Two fire engines being driven from North Yorkshire to Ukraine
The community in Knaresborough have raised £20,000 for one of the appliances
Two fire trucks are being driven from North Yorkshire to Ukraine today to help protect thousands of families living in fear of a missile strike.
Bob Frendt's helped to raise £20,000 for one and the second has been donated.
He'll take them to Volodymyr after the City's engines were taken to be used in the war.
"I couldn't sleep at night"
The 73 year old retired lorry driver says on his last aid trip he met a family who live in a high rise block who explained the situation: "I said to Oxsanna 'What happens if there is a fire down there or you get a drone strike? and without even thinking she'll say we'll die Bob because we can't get out."
"How can you walk from a young woman in her 30s with two young children when she's told you that if you get a fire below them, they will die, you can't walk away from that."
"That was the spur, if you like, because I couldn't sleep at night, them poor kids, they are really are left on their own, they're just left to get on with it."

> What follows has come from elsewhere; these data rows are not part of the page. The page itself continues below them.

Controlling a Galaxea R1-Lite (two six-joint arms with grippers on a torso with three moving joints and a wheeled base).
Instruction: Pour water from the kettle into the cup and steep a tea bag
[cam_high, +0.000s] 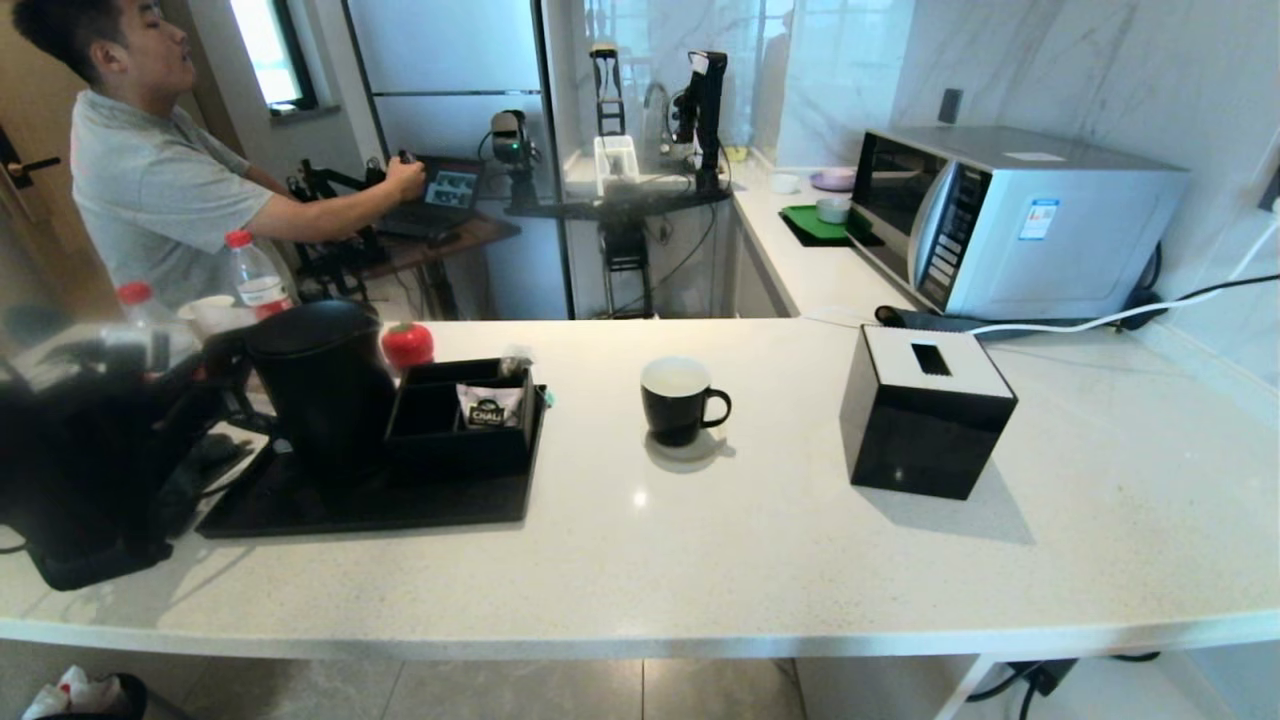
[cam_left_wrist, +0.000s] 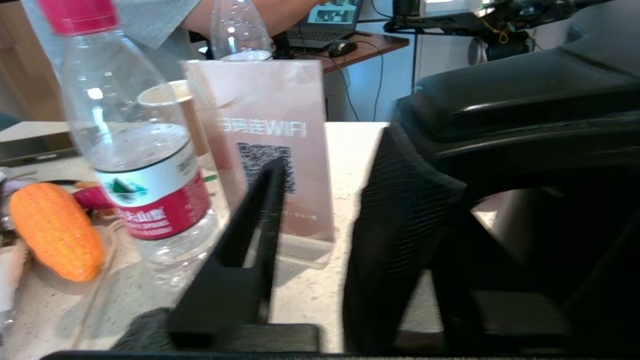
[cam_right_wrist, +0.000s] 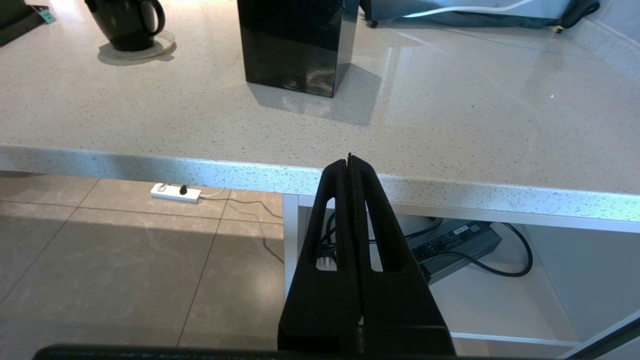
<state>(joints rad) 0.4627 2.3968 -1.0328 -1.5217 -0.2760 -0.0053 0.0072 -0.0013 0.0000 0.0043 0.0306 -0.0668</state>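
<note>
The tall matte-black kettle (cam_high: 322, 390) stands on a black tray (cam_high: 300, 510) at the counter's left. My left gripper (cam_high: 205, 385) is right beside its loop handle (cam_left_wrist: 505, 150). In the left wrist view this gripper (cam_left_wrist: 332, 155) is open with nothing between the fingers, and the handle lies just outside one finger (cam_left_wrist: 395, 225). The black cup (cam_high: 680, 400) with its white inside sits mid-counter, also seen in the right wrist view (cam_right_wrist: 127, 22). A small teal tag (cam_high: 549, 397) shows at the organizer's edge; the pouch is not clear. My right gripper (cam_right_wrist: 350, 160) is shut and empty, below the counter's front edge.
A black organizer (cam_high: 460, 420) holding a white CHALI sachet (cam_high: 490, 405) sits on the tray. The black tissue box (cam_high: 925, 410) stands to the right of the cup. Red-capped bottles (cam_left_wrist: 135, 150), a WiFi sign (cam_left_wrist: 270, 150) and a toy corn (cam_left_wrist: 55, 230) crowd the far left. A microwave (cam_high: 1010, 220) stands at the back right.
</note>
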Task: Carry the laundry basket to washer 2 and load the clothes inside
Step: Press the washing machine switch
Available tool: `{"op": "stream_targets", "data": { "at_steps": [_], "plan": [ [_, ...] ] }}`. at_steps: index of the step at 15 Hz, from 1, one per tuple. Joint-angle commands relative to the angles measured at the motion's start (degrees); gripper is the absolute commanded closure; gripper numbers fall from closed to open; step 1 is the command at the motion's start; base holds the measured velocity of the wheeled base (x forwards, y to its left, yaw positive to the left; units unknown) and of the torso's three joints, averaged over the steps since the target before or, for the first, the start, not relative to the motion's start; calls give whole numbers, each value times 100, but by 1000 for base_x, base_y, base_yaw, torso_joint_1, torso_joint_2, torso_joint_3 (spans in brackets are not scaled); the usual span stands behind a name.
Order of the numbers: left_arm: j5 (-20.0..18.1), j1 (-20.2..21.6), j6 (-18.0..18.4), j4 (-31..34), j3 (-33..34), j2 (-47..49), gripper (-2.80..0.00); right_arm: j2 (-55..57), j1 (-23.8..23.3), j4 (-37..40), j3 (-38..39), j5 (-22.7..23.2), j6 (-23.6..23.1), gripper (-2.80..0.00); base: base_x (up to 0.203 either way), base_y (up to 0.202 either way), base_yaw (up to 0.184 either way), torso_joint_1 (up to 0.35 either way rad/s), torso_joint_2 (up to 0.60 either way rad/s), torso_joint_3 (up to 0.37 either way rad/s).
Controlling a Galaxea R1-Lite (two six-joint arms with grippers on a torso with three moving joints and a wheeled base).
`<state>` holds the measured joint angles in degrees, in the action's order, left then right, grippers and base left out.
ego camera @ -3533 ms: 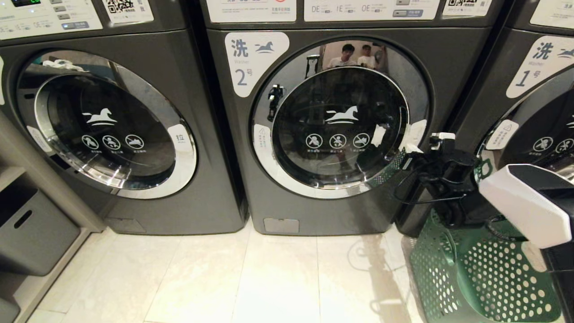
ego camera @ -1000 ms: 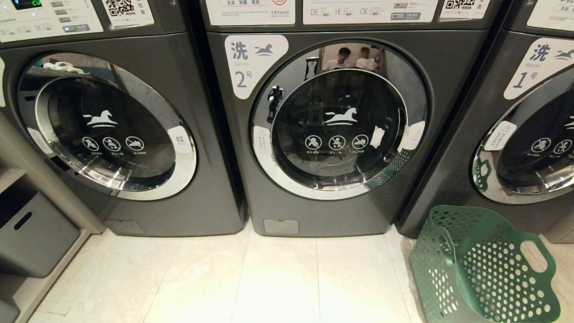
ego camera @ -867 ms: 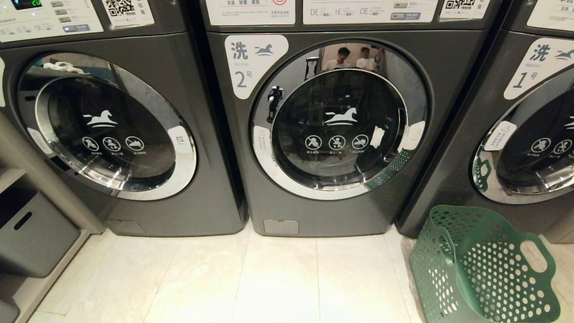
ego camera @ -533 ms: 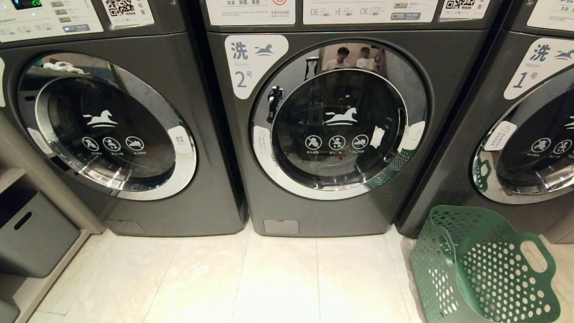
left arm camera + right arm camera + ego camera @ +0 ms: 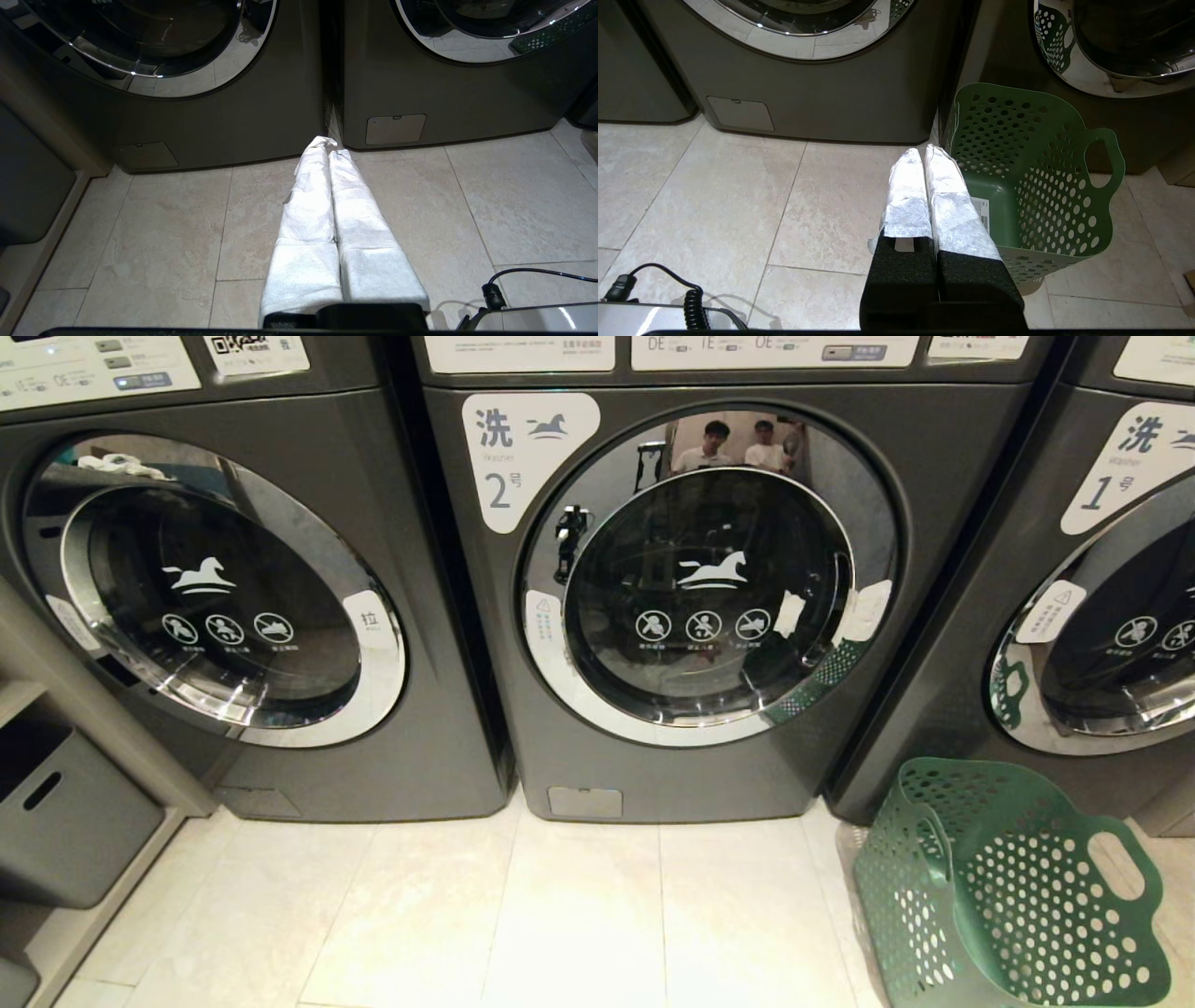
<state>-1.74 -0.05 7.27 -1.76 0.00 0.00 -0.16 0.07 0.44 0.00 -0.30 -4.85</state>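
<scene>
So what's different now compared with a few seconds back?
The right arm, which was reaching at the door of washer 2, has left the head view; the right gripper now hangs over the floor beside the basket, jaws shut on nothing. The view has tipped slightly. The washer door is shut as before, and the basket, empty, has not moved.

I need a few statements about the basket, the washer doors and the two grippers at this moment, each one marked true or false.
1. The laundry basket stands on the floor before washer 1. True.
2. Clothes lie in the basket. False: it is empty.
3. The door of washer 2 is open. False: it is closed.
4. The left gripper is shut. True.
5. The right gripper holds the basket handle. False: it is shut, holding nothing.
</scene>
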Motion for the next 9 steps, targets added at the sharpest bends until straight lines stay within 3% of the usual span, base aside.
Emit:
{"op": "stream_targets", "data": {
  "at_steps": [1, 4, 9],
  "plan": [
    [-2, 5, 3, 0, 53, -9, 0, 16, 1, 0, 0, 4, -7, 0, 0, 0, 0, 0, 0, 0],
    [-2, 1, 1, 0, 60, -9, 0, 16, 1, 0, 0, 4, -25, 0, 46, 0, -2, 1, -1, 1],
    [-2, 4, -6, 0, 61, -9, 0, 16, 1, -9, 0, 4, -7, 0, 198, 0, 1, 5, 1, 2]
  ]
}}
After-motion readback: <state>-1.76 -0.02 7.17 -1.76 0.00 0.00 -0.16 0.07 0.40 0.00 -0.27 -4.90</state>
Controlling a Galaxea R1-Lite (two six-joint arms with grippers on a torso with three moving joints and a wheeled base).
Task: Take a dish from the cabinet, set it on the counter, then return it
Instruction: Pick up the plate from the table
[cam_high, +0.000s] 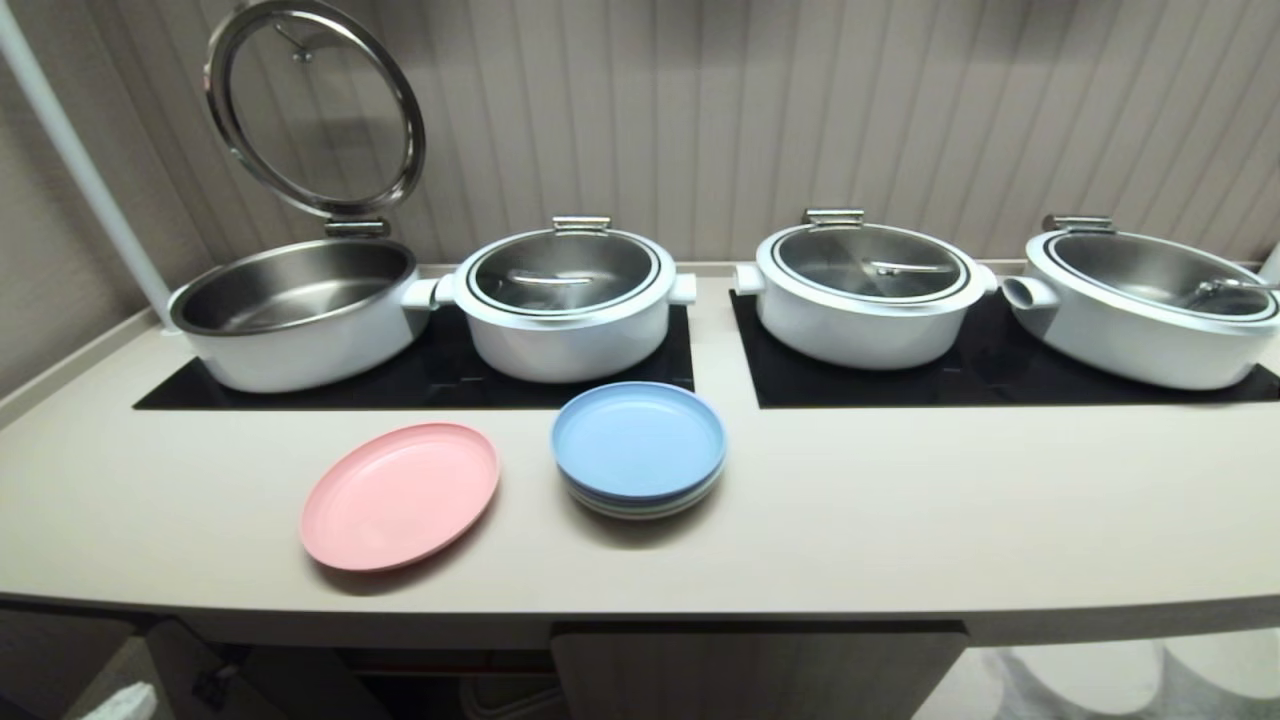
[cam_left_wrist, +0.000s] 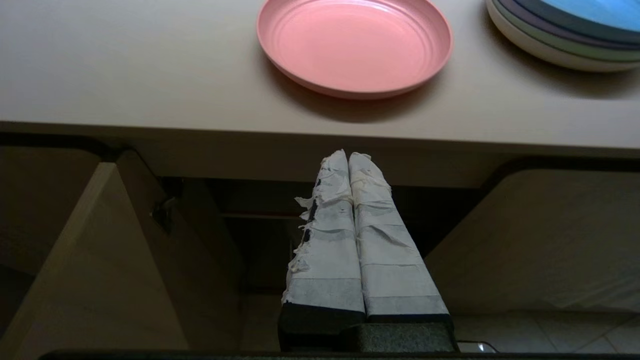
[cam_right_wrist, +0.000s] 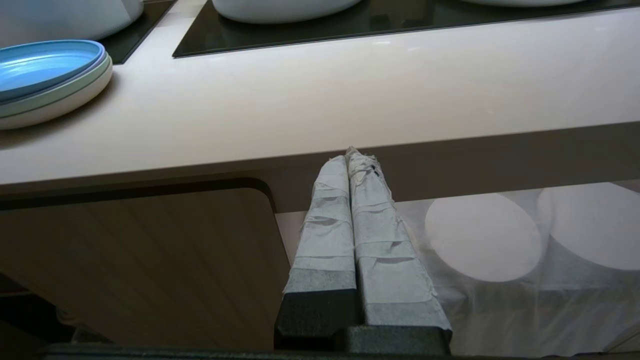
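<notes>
Below the front edge of the counter (cam_high: 800, 520), the left gripper (cam_left_wrist: 348, 159) is seen from its wrist camera with its tape-wrapped fingers pressed together and nothing between them, pointing at the open cabinet (cam_left_wrist: 100, 240), whose left door stands swung out. The right gripper (cam_right_wrist: 352, 157) is parked further right, likewise closed and empty, in front of the recess with white discs (cam_right_wrist: 480, 235) under cloth. The step in hand is judged to be the return of the dish (cam_high: 400, 495) to the cabinet, since it lies on the counter while the left arm is low. For that, the fingers would have to be parted first, the gripper raised above the counter edge and brought in from the near side, so that the low rim nearest the robot is pinched; a shallow approach is advised, because so flat a plate gives little to hold and may slide away if pushed. The open door should be cleared on the way down. The dish is a round, shallow, matte pink plate with faint concentric rings inside, resting flat near the front edge, left of the stack of plates (cam_high: 640, 450) and apart from it. Beyond it stand four white pots (cam_high: 565, 300) on the black hob panels (cam_high: 990, 370), the leftmost with its lid raised.
</notes>
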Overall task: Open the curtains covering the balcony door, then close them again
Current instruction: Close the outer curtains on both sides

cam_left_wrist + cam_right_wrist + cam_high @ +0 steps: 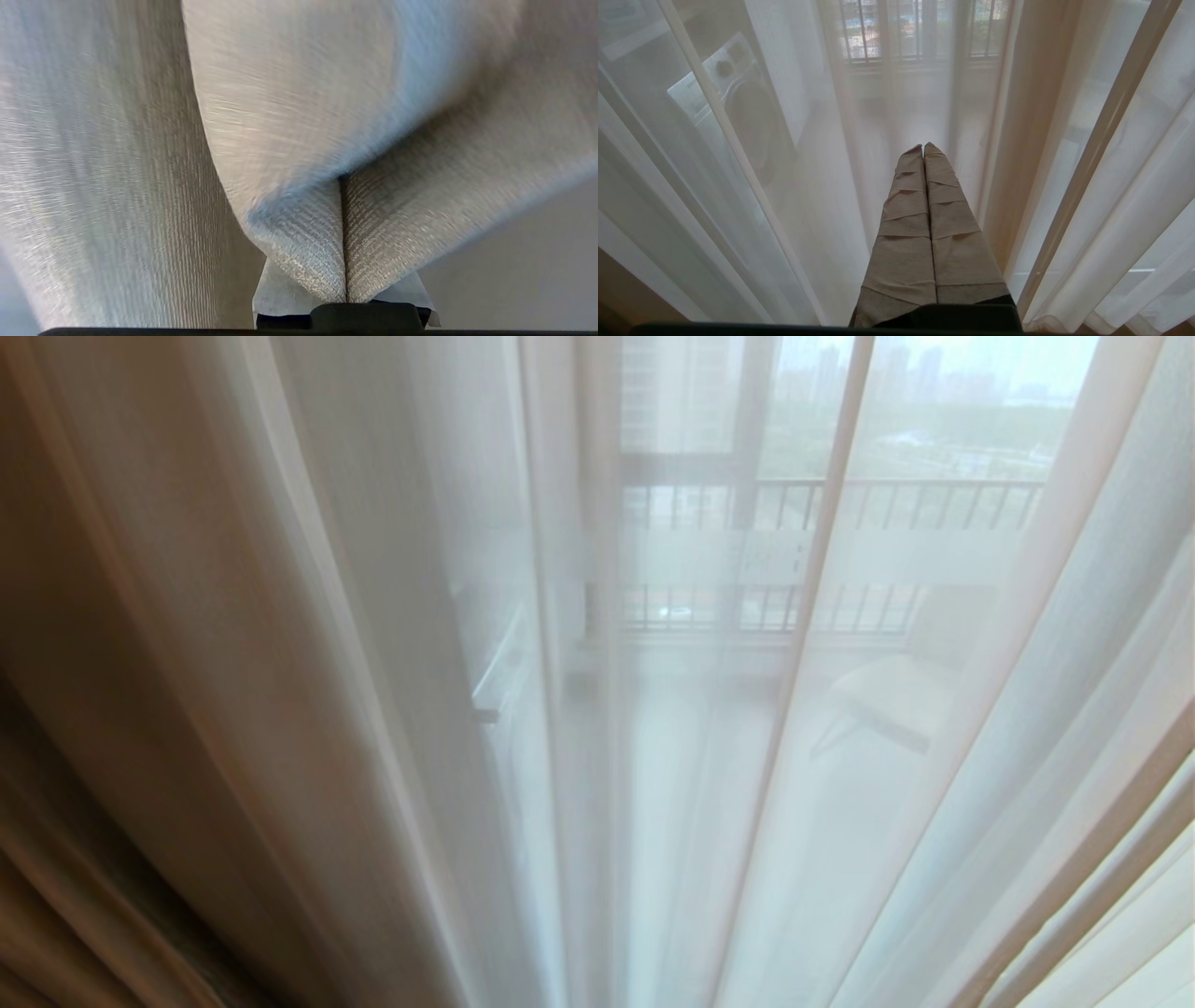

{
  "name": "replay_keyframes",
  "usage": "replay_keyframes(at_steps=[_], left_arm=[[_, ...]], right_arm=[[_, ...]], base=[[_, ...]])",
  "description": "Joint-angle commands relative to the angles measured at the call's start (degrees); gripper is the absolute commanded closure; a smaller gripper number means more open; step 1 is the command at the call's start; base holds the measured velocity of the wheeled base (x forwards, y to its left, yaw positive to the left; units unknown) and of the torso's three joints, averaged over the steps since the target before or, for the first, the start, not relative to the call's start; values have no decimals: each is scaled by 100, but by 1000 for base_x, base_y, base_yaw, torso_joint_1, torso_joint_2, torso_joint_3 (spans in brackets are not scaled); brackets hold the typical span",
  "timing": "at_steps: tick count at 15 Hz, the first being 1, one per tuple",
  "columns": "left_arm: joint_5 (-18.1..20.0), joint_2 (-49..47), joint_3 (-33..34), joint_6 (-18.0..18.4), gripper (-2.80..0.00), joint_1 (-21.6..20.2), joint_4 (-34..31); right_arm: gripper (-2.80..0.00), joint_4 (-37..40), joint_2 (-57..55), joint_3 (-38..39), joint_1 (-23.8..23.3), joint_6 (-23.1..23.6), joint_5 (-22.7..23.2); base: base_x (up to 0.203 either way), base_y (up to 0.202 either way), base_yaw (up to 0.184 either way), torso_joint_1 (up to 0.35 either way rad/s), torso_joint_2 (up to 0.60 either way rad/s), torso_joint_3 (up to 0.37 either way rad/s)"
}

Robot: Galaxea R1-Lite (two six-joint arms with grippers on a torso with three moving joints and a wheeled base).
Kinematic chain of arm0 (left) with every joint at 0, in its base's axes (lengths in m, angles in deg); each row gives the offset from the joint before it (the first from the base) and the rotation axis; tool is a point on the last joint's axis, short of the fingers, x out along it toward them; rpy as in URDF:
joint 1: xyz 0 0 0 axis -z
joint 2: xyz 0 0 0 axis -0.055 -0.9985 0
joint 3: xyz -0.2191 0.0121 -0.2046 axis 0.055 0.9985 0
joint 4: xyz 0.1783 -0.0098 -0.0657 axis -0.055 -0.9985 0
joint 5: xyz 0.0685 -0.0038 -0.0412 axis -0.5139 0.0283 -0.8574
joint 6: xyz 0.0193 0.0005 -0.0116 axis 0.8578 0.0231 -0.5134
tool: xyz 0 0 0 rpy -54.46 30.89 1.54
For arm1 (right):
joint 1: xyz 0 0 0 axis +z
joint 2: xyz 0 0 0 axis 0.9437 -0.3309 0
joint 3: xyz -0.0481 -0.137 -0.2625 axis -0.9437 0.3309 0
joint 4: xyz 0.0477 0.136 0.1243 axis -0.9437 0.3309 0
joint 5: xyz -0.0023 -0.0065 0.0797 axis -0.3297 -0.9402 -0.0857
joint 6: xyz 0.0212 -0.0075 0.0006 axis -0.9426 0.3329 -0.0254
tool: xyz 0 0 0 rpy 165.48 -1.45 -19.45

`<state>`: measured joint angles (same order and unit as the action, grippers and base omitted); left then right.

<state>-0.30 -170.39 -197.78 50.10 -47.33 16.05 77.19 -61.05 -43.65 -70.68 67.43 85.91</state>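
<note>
The curtains hang shut across the view: a sheer white layer [709, 728] spans the middle and right, and a thick beige layer [112, 691] hangs at the left. Through the sheer layer shows the balcony door's dark frame [752, 439] with its frosted band [803, 555]. In the left wrist view, my left gripper [345, 242] is shut on a fold of the thick woven curtain [299, 116], which drapes over both fingers and hides them. My right gripper [923, 148] is shut with nothing in it, its taped fingers pointing at the sheer curtain [808, 186]. Neither arm appears in the head view.
Behind the glass, a balcony railing [896, 499] and a pale chair [896, 695] show through the sheer fabric. A washing machine [738, 107] shows through it in the right wrist view. More sheer pleats [1102, 803] hang at the right.
</note>
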Motion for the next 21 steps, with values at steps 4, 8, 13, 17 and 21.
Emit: replay_keyframes(at_steps=[4,8,13,17,21], left_arm=[[227,978,1061,-291,0,5,142],[368,1901,2191,-360,0,-2,159],[455,2886,3331,-368,0,1,151],[1156,3570,4020,-368,0,20,130],[1717,4068,4507,-368,0,219,125]], right_arm=[[0,-2,0,0,0,-3,0],[0,-2,0,0,0,-3,0],[0,-2,0,0,0,-3,0],[0,-2,-2,0,-2,-3,0],[0,-2,0,0,0,-3,0]], base=[[0,0,0,0,0,0],[0,0,0,0,0,0],[0,0,0,0,0,0],[0,0,0,0,0,0],[0,0,0,0,0,0]])
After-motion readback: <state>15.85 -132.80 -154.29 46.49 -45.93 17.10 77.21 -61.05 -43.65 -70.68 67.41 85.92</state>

This is his ninth trip the Country to deliver aid: "You can't describe it, you need to be there, it's terrible, these people have got nothing, here, people say they've got nothing when their phone runs out of credit, you go there and you turn a tap on and no water comes on, they turn a switch on and no electricity comes out."
"Knowing now that they've got this fire engine, I'll sleep a lot easier."
Bob will set off this afternoon and is expected to arrive in Ukraine on Thursday.